Ailleurs dans le monde
Aux blondes et chums que rien ne semble pouvoir détrôner au Québec, la France préfère les mecs, les nanas ou encore les chéris et les chéries. On entend aussi mon cher et tendre et ma chère et tendre dans certains coins du monde.
- Mon frère et sa nana sont allés au ciné.
- Je suis des cours de danse avec mon chéri.
- J’ai demandé à ma chère et tendre de m’accompagner à cette fête.
Sortie en 1988, la chanson Mon mec à moi de Patricia Kaas a cartonné pendant plusieurs mois dans la francophonie.
- « Mon mec à moi, il me parle d’aventure! »
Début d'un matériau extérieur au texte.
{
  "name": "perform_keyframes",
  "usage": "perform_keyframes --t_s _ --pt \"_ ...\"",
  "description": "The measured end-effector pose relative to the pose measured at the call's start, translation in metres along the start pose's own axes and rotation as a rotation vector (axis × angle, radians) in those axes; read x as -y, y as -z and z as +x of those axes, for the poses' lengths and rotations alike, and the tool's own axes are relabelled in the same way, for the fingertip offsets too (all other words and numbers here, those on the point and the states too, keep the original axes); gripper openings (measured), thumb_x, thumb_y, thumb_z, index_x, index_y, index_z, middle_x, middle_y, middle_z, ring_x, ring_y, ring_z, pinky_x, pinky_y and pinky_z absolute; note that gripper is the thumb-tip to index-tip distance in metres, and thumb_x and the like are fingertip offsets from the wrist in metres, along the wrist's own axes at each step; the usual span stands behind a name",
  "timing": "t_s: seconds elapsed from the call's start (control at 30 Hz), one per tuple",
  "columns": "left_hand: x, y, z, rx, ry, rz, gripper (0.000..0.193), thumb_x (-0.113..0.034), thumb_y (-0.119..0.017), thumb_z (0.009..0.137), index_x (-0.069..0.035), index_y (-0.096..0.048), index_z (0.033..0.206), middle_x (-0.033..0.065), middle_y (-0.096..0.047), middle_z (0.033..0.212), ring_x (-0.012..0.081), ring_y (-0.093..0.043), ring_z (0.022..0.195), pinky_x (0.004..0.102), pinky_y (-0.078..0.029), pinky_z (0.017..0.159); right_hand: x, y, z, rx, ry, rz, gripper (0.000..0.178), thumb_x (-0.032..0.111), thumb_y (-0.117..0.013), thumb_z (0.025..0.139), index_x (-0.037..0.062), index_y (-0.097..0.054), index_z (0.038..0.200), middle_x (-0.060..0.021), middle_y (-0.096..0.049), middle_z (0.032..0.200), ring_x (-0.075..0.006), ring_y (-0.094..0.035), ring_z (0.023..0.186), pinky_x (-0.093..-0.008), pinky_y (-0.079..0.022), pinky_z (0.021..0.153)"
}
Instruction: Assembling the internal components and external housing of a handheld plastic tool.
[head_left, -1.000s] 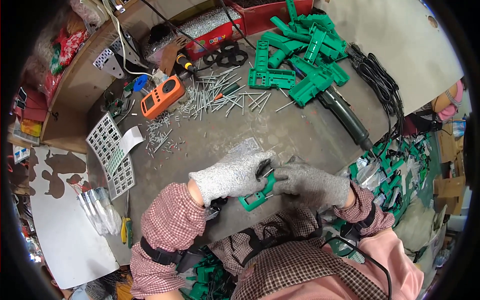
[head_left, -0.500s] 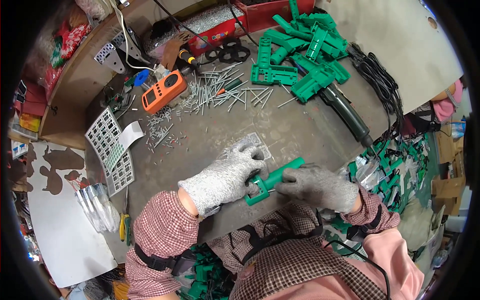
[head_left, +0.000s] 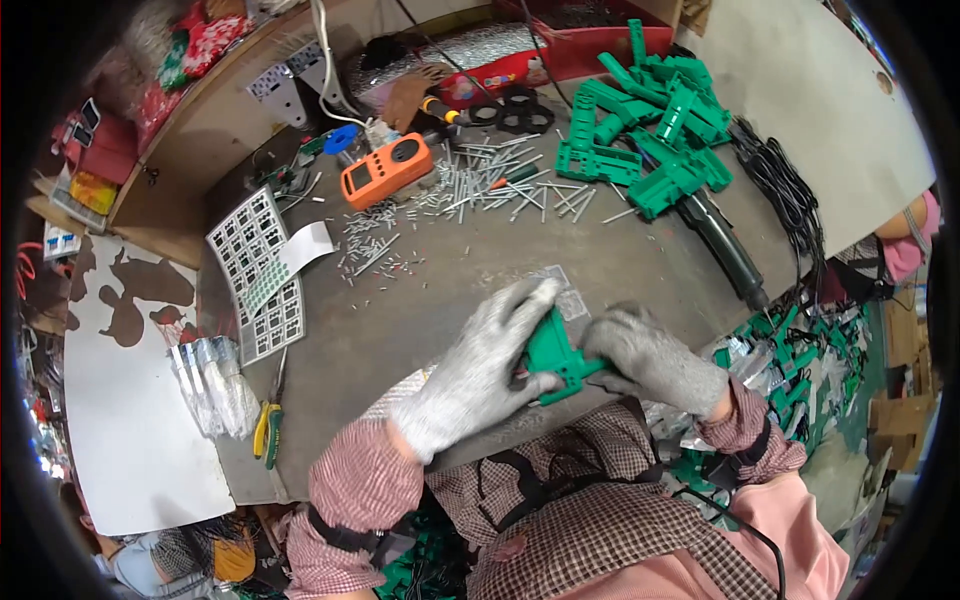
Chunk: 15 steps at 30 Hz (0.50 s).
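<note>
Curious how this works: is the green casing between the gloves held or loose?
Held: the left hand pinches the green casing between fingers and thumb.

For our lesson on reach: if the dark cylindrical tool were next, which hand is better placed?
Likely the right hand: both hold the green part, but it is nearer the tool than the left hand.

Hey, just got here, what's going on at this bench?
A person in grey gloves is handling a green plastic part near the front edge of the workbench. The left hand grips its left side, with the thumb at the lower edge, and the right hand holds its right end. Beyond them lie scattered metal pins, an orange device, a heap of similar green pieces and a dark cylindrical tool.
</note>
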<state>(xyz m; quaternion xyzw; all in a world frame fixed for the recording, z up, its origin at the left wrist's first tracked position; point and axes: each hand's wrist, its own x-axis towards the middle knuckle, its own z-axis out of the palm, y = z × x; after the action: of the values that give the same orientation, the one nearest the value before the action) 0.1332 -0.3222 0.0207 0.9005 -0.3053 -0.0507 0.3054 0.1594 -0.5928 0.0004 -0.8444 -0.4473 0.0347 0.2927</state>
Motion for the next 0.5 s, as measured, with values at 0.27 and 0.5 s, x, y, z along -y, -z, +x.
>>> perform_keyframes --t_s 0.27,0.5 --pt "0.006 -0.029 -0.077 -0.377 0.298 0.007 0.101 -0.035 -0.090 0.073 0.002 -0.039 0.151 0.0232 -0.057 0.138 0.0409 -0.056 0.125 0.0486 -0.042 0.109 -0.015 0.018 0.058 0.261 0.011 0.445 0.047 0.033 -0.082 0.085 0.0040 -0.057 0.112 -0.0138 -0.060 0.109 -0.0292 -0.061 0.102 -0.0395 -0.050 0.089" --pt "0.009 -0.034 -0.079 -0.428 0.300 0.041 0.071 -0.019 -0.085 0.073 -0.002 -0.053 0.134 0.0196 -0.064 0.126 0.0400 -0.060 0.117 0.0476 -0.047 0.103 -0.011 0.043 0.093 0.438 -0.031 0.303 0.053 0.033 -0.079 0.085 0.0012 -0.058 0.122 -0.0198 -0.064 0.114 -0.0365 -0.063 0.109 -0.0443 -0.050 0.091"
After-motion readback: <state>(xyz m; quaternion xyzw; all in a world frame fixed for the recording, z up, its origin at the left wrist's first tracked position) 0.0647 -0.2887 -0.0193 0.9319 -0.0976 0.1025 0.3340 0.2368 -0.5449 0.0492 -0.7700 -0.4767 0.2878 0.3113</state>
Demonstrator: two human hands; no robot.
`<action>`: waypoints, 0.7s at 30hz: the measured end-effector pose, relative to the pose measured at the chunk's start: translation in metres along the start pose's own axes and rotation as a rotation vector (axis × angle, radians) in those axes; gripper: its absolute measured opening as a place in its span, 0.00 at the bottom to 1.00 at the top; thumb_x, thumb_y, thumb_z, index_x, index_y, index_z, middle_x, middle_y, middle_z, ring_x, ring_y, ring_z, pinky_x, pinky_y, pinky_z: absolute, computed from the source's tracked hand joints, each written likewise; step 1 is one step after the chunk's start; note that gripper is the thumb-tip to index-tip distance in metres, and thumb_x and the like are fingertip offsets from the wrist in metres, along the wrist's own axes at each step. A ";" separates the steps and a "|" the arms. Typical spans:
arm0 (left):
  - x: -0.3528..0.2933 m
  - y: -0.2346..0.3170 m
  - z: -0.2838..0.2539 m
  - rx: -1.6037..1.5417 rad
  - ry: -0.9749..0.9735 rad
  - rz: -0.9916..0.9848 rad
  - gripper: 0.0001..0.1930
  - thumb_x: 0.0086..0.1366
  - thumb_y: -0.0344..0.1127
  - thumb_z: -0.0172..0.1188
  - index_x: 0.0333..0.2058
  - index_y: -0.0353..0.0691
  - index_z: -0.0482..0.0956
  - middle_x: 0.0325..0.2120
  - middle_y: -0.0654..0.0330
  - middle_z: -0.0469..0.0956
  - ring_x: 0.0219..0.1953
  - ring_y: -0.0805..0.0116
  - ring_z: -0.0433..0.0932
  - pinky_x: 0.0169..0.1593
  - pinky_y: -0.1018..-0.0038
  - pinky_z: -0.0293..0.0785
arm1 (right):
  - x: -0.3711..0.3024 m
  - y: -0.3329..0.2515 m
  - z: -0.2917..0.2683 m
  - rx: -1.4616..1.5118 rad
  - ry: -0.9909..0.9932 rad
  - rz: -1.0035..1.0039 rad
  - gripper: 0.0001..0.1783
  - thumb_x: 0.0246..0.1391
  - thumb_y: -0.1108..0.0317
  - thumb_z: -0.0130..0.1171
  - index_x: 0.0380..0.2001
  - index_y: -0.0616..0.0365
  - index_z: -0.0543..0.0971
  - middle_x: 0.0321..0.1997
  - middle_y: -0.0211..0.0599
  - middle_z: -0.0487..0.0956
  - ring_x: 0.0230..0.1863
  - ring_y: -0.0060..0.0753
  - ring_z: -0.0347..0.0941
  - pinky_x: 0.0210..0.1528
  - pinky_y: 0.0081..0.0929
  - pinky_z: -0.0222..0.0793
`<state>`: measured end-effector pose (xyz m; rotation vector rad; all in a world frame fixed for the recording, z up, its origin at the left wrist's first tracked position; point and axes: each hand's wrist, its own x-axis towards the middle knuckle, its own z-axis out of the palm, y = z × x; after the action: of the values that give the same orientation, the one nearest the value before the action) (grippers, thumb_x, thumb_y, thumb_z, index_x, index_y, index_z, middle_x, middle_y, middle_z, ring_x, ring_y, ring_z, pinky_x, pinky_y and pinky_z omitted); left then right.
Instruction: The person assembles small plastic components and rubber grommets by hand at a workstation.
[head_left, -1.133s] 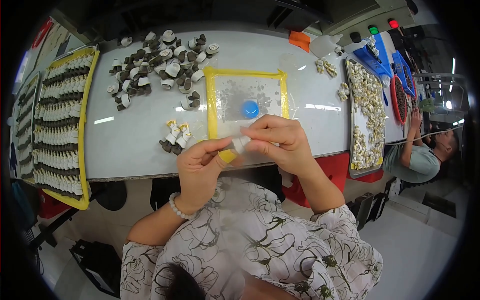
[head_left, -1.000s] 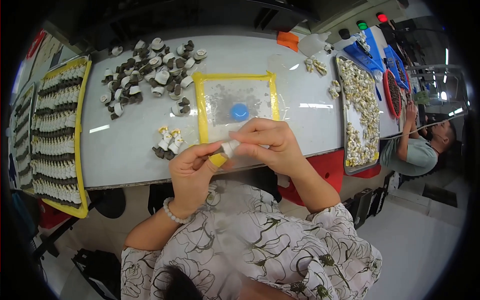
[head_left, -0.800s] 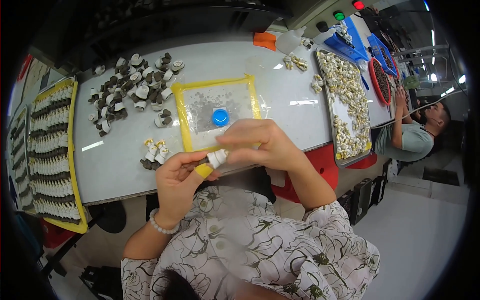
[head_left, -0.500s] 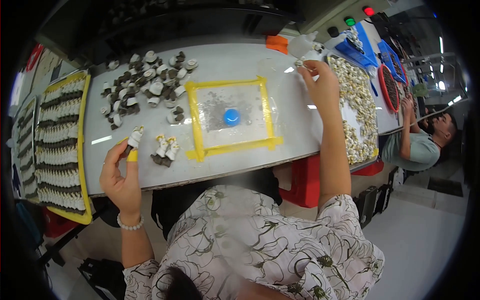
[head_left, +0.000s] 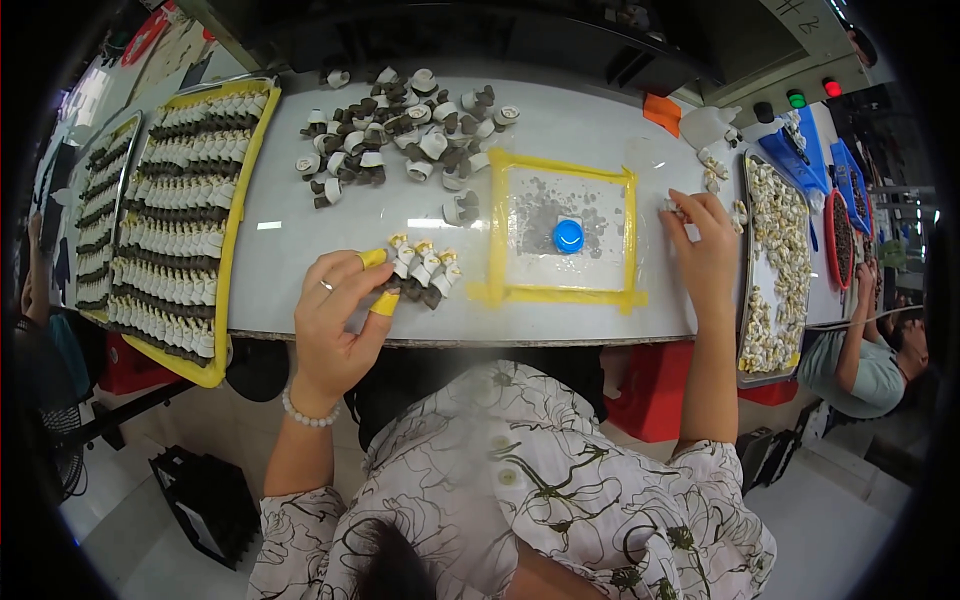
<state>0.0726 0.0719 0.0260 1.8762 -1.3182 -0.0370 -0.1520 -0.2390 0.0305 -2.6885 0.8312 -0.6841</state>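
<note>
My left hand [head_left: 340, 310], with yellow covers on thumb and forefinger, pinches a small white figurine [head_left: 401, 256] with a dark base. That piece stands at the left end of a short row, against two like figurines [head_left: 443, 277]. On the right, my right hand [head_left: 708, 245] has its fingertips closed on a small whitish piece [head_left: 674, 210], partly hidden by the fingers. Between the hands a blue round cap [head_left: 568, 236] sits on a wet-looking clear sheet [head_left: 540, 272] framed with yellow tape.
Loose white-and-dark bodies [head_left: 432, 145] lie heaped at the back. Yellow-rimmed tray [head_left: 222, 330] at left holds rows of figurines. On the right are a tray [head_left: 743, 340] of small whitish pieces, blue bins [head_left: 800, 170], a clear bottle [head_left: 707, 127] and a co-worker [head_left: 860, 360].
My left hand has brought its figurine right, up against the two standing ones. My right hand has come back nearer with a small piece. The view has shifted left.
</note>
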 end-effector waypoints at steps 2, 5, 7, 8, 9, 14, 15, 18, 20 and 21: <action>0.006 0.001 -0.001 -0.065 0.048 -0.009 0.15 0.46 0.21 0.58 0.36 0.32 0.77 0.32 0.54 0.77 0.36 0.59 0.73 0.42 0.72 0.70 | -0.011 -0.007 0.002 -0.054 0.003 -0.017 0.14 0.44 0.74 0.62 0.38 0.60 0.79 0.31 0.37 0.75 0.30 0.35 0.72 0.33 0.28 0.68; 0.027 0.011 0.006 -0.021 0.092 -0.052 0.15 0.46 0.24 0.60 0.36 0.32 0.77 0.31 0.54 0.75 0.35 0.59 0.72 0.39 0.70 0.70 | -0.019 -0.016 0.001 -0.056 0.018 -0.094 0.15 0.44 0.74 0.62 0.39 0.59 0.79 0.34 0.36 0.75 0.32 0.36 0.72 0.33 0.29 0.68; 0.047 0.020 0.014 0.012 0.017 -0.051 0.15 0.46 0.26 0.61 0.37 0.32 0.76 0.31 0.53 0.75 0.35 0.59 0.72 0.39 0.69 0.70 | -0.021 -0.019 0.000 -0.077 0.010 -0.193 0.15 0.44 0.73 0.62 0.40 0.58 0.79 0.34 0.36 0.76 0.33 0.38 0.71 0.34 0.30 0.68; 0.055 0.024 0.019 0.052 -0.056 -0.053 0.16 0.46 0.27 0.61 0.37 0.32 0.76 0.31 0.52 0.74 0.35 0.58 0.72 0.38 0.68 0.70 | -0.021 -0.021 0.000 -0.083 0.011 -0.194 0.15 0.44 0.73 0.62 0.40 0.58 0.79 0.34 0.36 0.76 0.33 0.38 0.71 0.34 0.30 0.68; 0.061 0.026 0.025 0.046 -0.053 -0.049 0.16 0.46 0.27 0.61 0.37 0.32 0.76 0.31 0.52 0.74 0.35 0.58 0.72 0.38 0.68 0.70 | -0.022 -0.023 0.001 -0.073 0.014 -0.214 0.15 0.44 0.74 0.62 0.40 0.58 0.79 0.34 0.35 0.76 0.33 0.38 0.71 0.34 0.31 0.68; 0.081 0.030 0.047 0.336 -0.309 -0.051 0.13 0.48 0.29 0.60 0.34 0.32 0.73 0.31 0.50 0.75 0.36 0.54 0.73 0.36 0.66 0.71 | -0.029 -0.026 0.007 -0.025 0.057 -0.272 0.15 0.42 0.75 0.62 0.38 0.58 0.79 0.32 0.36 0.77 0.33 0.38 0.72 0.34 0.32 0.68; 0.083 0.031 0.048 0.324 -0.311 -0.040 0.13 0.48 0.29 0.60 0.34 0.32 0.73 0.31 0.50 0.75 0.36 0.54 0.73 0.36 0.66 0.71 | -0.028 -0.031 0.005 -0.022 0.066 -0.283 0.15 0.41 0.76 0.61 0.37 0.60 0.79 0.31 0.36 0.78 0.32 0.38 0.72 0.34 0.32 0.68; 0.088 0.030 0.047 0.369 -0.369 -0.077 0.12 0.47 0.28 0.59 0.33 0.33 0.71 0.29 0.50 0.75 0.35 0.54 0.73 0.36 0.66 0.70 | -0.031 -0.028 0.004 0.015 0.031 -0.283 0.13 0.41 0.76 0.61 0.35 0.60 0.79 0.31 0.36 0.78 0.32 0.37 0.72 0.34 0.32 0.68; 0.090 0.030 0.042 0.208 -0.363 -0.168 0.13 0.47 0.26 0.58 0.34 0.33 0.71 0.27 0.50 0.74 0.30 0.54 0.73 0.34 0.68 0.70 | -0.032 -0.028 0.004 0.036 0.025 -0.257 0.11 0.42 0.76 0.61 0.34 0.60 0.79 0.31 0.37 0.78 0.31 0.37 0.73 0.33 0.32 0.68; 0.088 0.030 0.039 0.091 -0.315 -0.149 0.11 0.50 0.25 0.56 0.35 0.33 0.70 0.27 0.53 0.75 0.26 0.63 0.74 0.31 0.73 0.70 | -0.031 -0.030 0.003 0.103 0.029 -0.176 0.11 0.42 0.76 0.61 0.33 0.59 0.79 0.31 0.37 0.78 0.31 0.38 0.73 0.33 0.32 0.69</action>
<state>0.0717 -0.0251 0.0549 2.1061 -1.4036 -0.3687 -0.1590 -0.1968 0.0269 -2.6855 0.5543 -0.7841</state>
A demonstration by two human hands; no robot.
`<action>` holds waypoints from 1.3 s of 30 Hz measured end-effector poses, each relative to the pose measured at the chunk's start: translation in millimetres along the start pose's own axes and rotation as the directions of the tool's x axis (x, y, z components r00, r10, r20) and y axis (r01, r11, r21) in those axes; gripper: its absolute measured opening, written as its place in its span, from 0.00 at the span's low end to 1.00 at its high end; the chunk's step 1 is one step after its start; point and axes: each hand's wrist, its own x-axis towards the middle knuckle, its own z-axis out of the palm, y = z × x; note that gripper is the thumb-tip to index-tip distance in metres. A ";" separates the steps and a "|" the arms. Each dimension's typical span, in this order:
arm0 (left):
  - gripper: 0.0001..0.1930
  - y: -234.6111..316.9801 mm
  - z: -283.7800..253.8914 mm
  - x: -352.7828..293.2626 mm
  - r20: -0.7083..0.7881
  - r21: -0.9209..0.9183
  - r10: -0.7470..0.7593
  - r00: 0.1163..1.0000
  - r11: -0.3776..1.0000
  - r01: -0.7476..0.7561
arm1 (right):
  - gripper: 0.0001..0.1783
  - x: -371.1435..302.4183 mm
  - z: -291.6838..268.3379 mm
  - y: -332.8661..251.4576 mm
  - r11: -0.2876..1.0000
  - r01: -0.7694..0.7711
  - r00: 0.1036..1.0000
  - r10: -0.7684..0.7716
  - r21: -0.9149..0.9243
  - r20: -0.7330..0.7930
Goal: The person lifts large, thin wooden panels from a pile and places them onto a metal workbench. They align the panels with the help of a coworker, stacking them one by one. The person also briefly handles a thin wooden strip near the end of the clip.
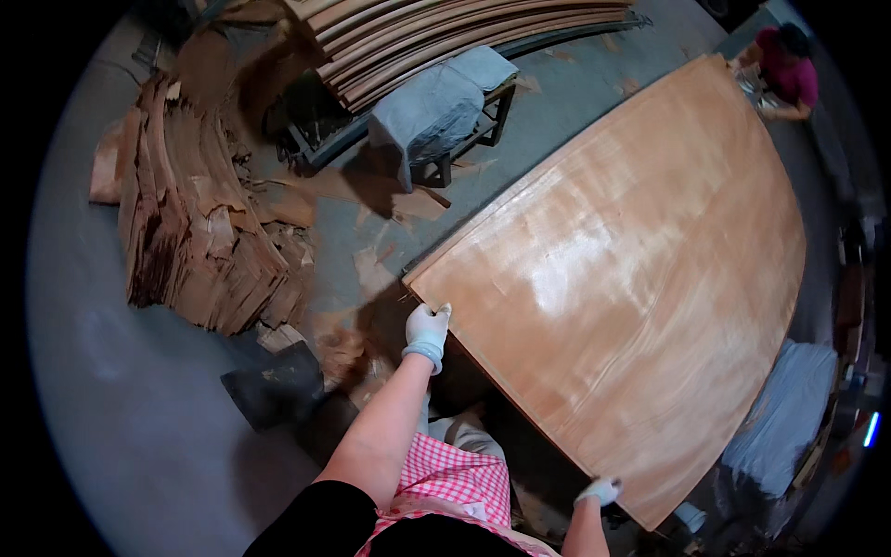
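A large, thin, pale-brown veneer sheet (613, 269) lies flat across a stack, filling the middle and right of the head view. My left hand (427, 327), in a white glove, grips the sheet's near-left corner. My right hand (599, 489), also gloved, holds the sheet's near edge close to its lower corner. At the far end a person in a magenta top (787, 67) has their hands at the opposite edge of the sheet.
A heap of torn veneer scraps (200, 232) lies on the grey floor at left. A bench draped with grey cloth (445, 102) stands behind, with long curved wooden strips (445, 32) beyond. A grey cloth-covered seat (789, 408) is at right.
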 end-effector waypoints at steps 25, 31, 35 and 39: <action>0.17 30.7 -18.8 -36.5 0.024 -0.063 0.144 0.989 0.988 -0.142 | 0.13 -390.6 318.5 -406.6 -0.586 0.576 -0.641 0.109 0.570 0.760; 0.40 39.2 -34.5 -59.8 -0.304 -0.110 0.268 0.914 0.943 -0.314 | 0.08 -368.6 294.4 -418.0 -0.502 0.553 -0.722 0.109 0.665 0.683; 0.42 40.1 -19.7 -50.9 0.043 -0.477 0.294 0.955 0.846 -0.239 | 0.09 -360.9 255.3 -431.2 -0.508 0.612 -0.672 0.068 0.606 0.737; 0.28 47.7 -8.9 -40.5 0.269 -0.480 0.116 0.956 0.877 0.028 | 0.21 -329.4 222.8 -398.7 -0.399 0.722 -0.690 -0.467 0.565 0.553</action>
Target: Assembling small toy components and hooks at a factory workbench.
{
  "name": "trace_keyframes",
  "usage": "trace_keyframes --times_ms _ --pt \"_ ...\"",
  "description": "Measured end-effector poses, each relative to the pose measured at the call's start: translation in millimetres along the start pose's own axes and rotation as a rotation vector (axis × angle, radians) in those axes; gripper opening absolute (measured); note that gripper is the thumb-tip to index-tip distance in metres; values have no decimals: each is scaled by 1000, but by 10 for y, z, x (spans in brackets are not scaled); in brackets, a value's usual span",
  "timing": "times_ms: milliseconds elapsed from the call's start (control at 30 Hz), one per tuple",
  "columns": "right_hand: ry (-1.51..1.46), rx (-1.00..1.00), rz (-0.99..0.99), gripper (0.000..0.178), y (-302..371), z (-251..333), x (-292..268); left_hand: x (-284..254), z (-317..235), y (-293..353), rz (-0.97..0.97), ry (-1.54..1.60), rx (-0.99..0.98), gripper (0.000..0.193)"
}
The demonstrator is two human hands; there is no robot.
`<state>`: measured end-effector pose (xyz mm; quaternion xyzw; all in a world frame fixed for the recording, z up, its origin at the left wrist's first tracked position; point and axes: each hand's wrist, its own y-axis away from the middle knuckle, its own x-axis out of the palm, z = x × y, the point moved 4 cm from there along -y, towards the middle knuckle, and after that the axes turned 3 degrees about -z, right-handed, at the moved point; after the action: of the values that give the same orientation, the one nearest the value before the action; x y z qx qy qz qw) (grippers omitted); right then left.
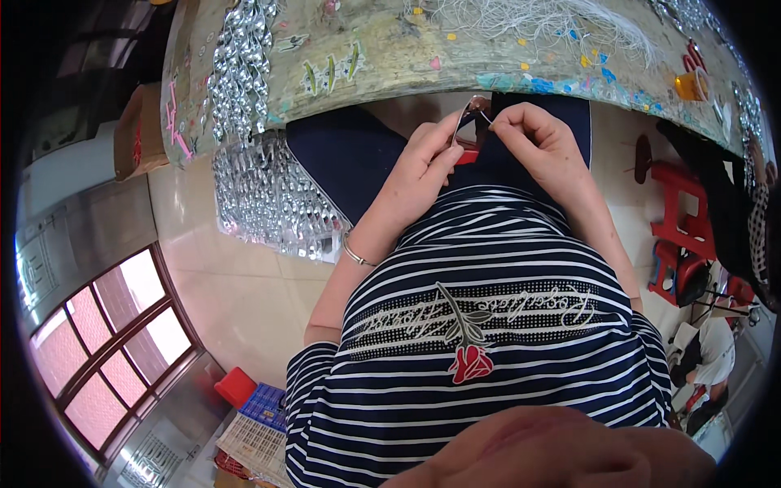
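Observation:
In front of my lap, just off the table's near edge, my left hand point(425, 154) is closed on a thin, shiny brownish strip point(465, 111) that curves up in a loop. Its exact kind is too small to make out. My right hand point(533, 145) pinches a thin whitish strand point(486, 117) between thumb and finger, its end close to the strip. Both hands are near each other, with the strip between them. On the table point(390, 69) ahead lies a loose tangle of white threads point(553, 24).
Twisted silver strips point(240, 73) hang over the table's left side, above a heap of similar silver strips point(277, 203). Green leaf-shaped pieces point(333, 69) lie nearby. Red-handled scissors point(693, 58) and a yellow cup point(691, 85) stand at right. Red stools point(683, 211) are beyond.

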<state>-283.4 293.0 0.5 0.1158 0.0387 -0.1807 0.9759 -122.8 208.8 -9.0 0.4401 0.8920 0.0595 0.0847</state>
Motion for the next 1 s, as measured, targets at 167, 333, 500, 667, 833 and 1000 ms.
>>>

Dans les Antilles, nous chérissons chouchou et doudou pour parler de l’être cher, alors qu’en Amérique latine, papi et mami ont la cote.
Un peu de sérieux!
C’est bien joli, les mamour, cocotte, biche, trésor, lapin, poupounette, et que sais-je encore? Cependant, je doute qu’ils trouvent leur place dans un document officiel. Vous souhaitez léguer la moitié de vos biens à votre tendre moitié ou que votre âme sœur devienne bénéficiaire de votre assurance-vie? Dans ces cas, mieux vaut y aller avec des termes plus neutres, comme conjoint et conjointe de fait ou partenaire de vie.
Une affaire de génération?...
Pour évoquer le souvenir de mon père, ma mère nonagénaire dira toujours mon mari, mon époux. Jamais mon homme. D’un autre côté, je ne pense pas avoir déjà entendu mon époux ou mon épouse de la bouche d’une personne de moins de 25 ans, et encore moins des formules telles que bien-aimé et bien-aimée ou dulcinée. Dans le cas où votre quête d’originalité vous pousserait à utiliser ce dernier substantif, toujours féminin, gardez à l’esprit qu’il s’emploie avec un déterminant possessif.
- Il a offert des fleurs à sa dulcinée à l’occasion de la Saint-Valentin.
…ou une question de feeling?
Il y a tellement d’expressions et de termes utilisés pour parler des belles amours qu’on pourrait écrire un livre sur le sujet. Et non, je ne sais pas pourquoi amour devient parfois féminin au pluriel!
Cette panoplie de mots doux est gratuite. Alors, sentez-vous libre d’adopter les sobriquets qui vous plaisent. Après tout, pour reprendre une ligne de ce « tube » québécois des années 80, interprété par Richard Cocciante et Fabienne Thibeault, c’est une question de feeling!